J’ai donc vu au théâtre du Renard, en charmante et excellente compagnie, la pièce tirée du génial petit roman de Stefan Zweig : « Amok ou le fou de Malaisie » (que j’ai avec trois autre courts romans/nouvelles dans un même bouquin dont le titre est « Amok »). J’avais découvert Stefan Zweig comme la plupart des gens, en lisant « le joueur d’échec » à l’école, mais depuis j’ai lu toute l’oeuvre de cet écrivain, qui m’éberlue toujours de sa clairvoyance et de ses qualités de romancier.

Le roman en lui-même se présente quasiment sous la forme d’un dialogue entre un homme qui se fait discret sur un bateau qui le ramène de Malaisie en Europe, et un autre voyageur qui le découvre un peu par hasard. L’homme raconte son histoire à son interlocuteur car il n’en peut vraiment plus. On apprend alors pourquoi ce médecin fuit, pourquoi il est si perturbé, et on découvre l’amok qui le ronge.

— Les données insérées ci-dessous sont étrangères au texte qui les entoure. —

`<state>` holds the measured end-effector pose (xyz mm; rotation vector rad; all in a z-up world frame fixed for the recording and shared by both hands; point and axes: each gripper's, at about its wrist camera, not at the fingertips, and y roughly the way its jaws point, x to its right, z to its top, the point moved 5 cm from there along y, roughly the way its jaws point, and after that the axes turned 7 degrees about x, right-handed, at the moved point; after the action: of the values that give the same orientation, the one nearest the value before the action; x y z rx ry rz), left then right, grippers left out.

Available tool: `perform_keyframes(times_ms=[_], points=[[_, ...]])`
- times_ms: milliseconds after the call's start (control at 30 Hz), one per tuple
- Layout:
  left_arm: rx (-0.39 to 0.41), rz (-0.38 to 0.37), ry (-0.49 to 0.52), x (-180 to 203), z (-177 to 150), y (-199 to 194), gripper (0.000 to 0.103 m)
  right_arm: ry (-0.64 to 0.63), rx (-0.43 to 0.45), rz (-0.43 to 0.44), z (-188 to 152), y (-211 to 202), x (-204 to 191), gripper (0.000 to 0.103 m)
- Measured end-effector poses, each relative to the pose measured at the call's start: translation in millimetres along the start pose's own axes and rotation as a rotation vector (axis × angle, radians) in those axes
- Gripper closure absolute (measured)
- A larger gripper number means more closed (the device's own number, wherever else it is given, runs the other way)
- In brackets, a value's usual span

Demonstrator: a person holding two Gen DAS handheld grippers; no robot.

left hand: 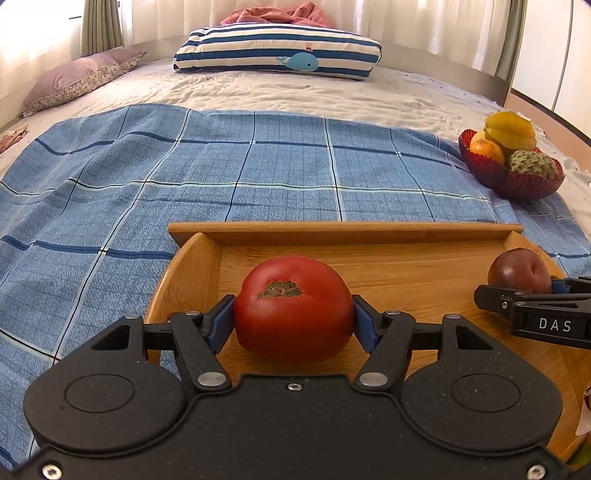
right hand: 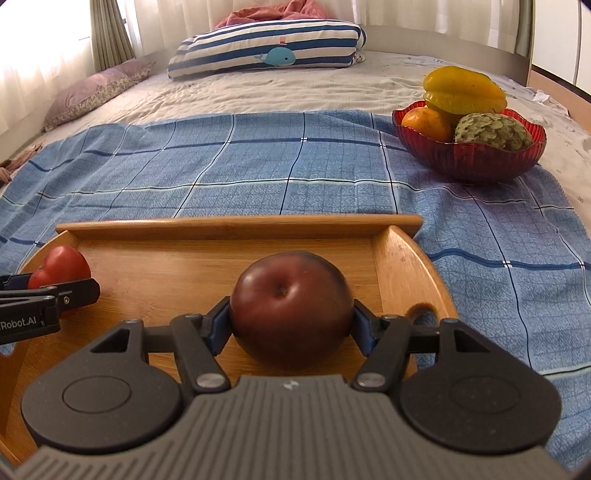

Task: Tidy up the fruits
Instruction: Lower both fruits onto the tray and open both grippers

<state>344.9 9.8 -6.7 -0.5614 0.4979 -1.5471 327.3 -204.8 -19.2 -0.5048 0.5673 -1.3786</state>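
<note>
The left gripper (left hand: pixel 294 319) is clamped on a red tomato (left hand: pixel 293 308), blue pads pressed to both its sides, stem scar facing up and toward the camera; the tomato sits at the left end of a wooden tray (left hand: pixel 343 230), apparently resting on the tray floor, though the contact underneath is hidden. The right gripper (right hand: pixel 291 321) grips a dark red apple (right hand: pixel 291 306) the same way, pads tight on both flanks, stem dimple facing the camera, at the right end of the tray, near its curved side w/ a cut-out handle (right hand: pixel 421 310). Each gripper shows at the edge of the other's view, so the two fruits sit side by side, apart, w/ bare wood between. The tray lies on a blue checked cloth (left hand: pixel 184 177) spread over a bed. Farther off to the right, at the cloth's edge, stands a red glass bowl (right hand: pixel 469 158) holding a yellow starfruit (right hand: pixel 463 90), an orange (right hand: pixel 424 123) and a scaly green custard apple (right hand: pixel 493 131). At the far end lie a striped whale pillow (left hand: pixel 277 50), a mauve pillow (left hand: pixel 74 81) to the left and a pink blanket (left hand: pixel 277 16) by the curtains.
</note>
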Motion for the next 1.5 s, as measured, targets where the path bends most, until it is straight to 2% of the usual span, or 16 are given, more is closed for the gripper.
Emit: perform_keyframes(times_ms=[500,667,700,733,800,933,1067,1200,1500], points=[[-0.01,0.004,0.003,1.2,-3.3,6.6,0.04,-0.001,-0.003,0.004,1.0,0.0,0.4,0.029],[-0.015,0.012,0.011,2.6,-3.3,6.6,0.039,-0.009,0.017,0.004,3.2,-3.9,0.7,0.022],[-0.011,0.012,0.013,2.9,-2.9,5.8,0.036,-0.011,0.024,0.005,4.6,-5.5,0.5,0.018],[0.003,0.011,0.015,3.3,-1.8,3.8,0.027,-0.013,0.027,0.006,5.8,-7.1,0.4,0.015],[0.029,0.007,0.023,4.7,1.5,-1.5,0.019,-0.017,0.025,0.014,6.8,-9.8,-0.4,0.014],[0.039,0.005,0.056,9.4,5.0,-10.8,0.011,-0.026,0.03,0.011,6.3,-15.6,-1.7,0.011],[0.039,0.012,0.092,11.3,1.7,-20.3,0.01,-0.024,0.05,0.016,4.7,-28.1,-1.1,0.009],[0.045,-0.011,0.102,11.9,-3.8,-37.4,0.008,-0.027,0.093,0.031,3.9,-47.7,-0.2,0.001],[0.124,-0.083,0.103,18.1,-19.6,-102.0,0.005,-0.06,0.196,0.083,-10.8,-103.3,0.0,0.0]])
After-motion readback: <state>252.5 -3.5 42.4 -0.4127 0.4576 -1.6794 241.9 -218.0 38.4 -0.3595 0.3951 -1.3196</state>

La pièce est ainsi un monologue sur un décor minimaliste qui figure un bastingage de paquebot. L’adaptation a été réalisée par Denis Sylvain qui est aussi le comédien unique de cet impressionnant soliloque. Impressionnant par sa longueur (le texte est énorme) mais surtout par la tension et le rythme qu’il faut imposer pour ne pas lasser le spectateur, et aussi la difficulté d’endosser un tel rôle. Il s’agit d’un fou qui explique sa folie, d’un type qui est à la frontière de la raison, et qui de temps en temps bascule et revient pour nous livrer quelques parts de son histoire.

Le texte du roman me parait vraiment bien respecté, et on retrouve l’impression du livre tout au long du discours du comédien. Il est surtout un tel conteur qu’il nous entraîne dans un véritable film à l’aide de deux bouts de ficelle et d’un talent de comédien absolument bluffant. On se projette aisément dans ce qu’il raconte, grâce à sa narration mais aussi les lumières, et son jeu d’une force extraordinaire. Denis Sylvain semble possédé par ce texte, et il se donne sur scène avec une authenticité qui fait frémir.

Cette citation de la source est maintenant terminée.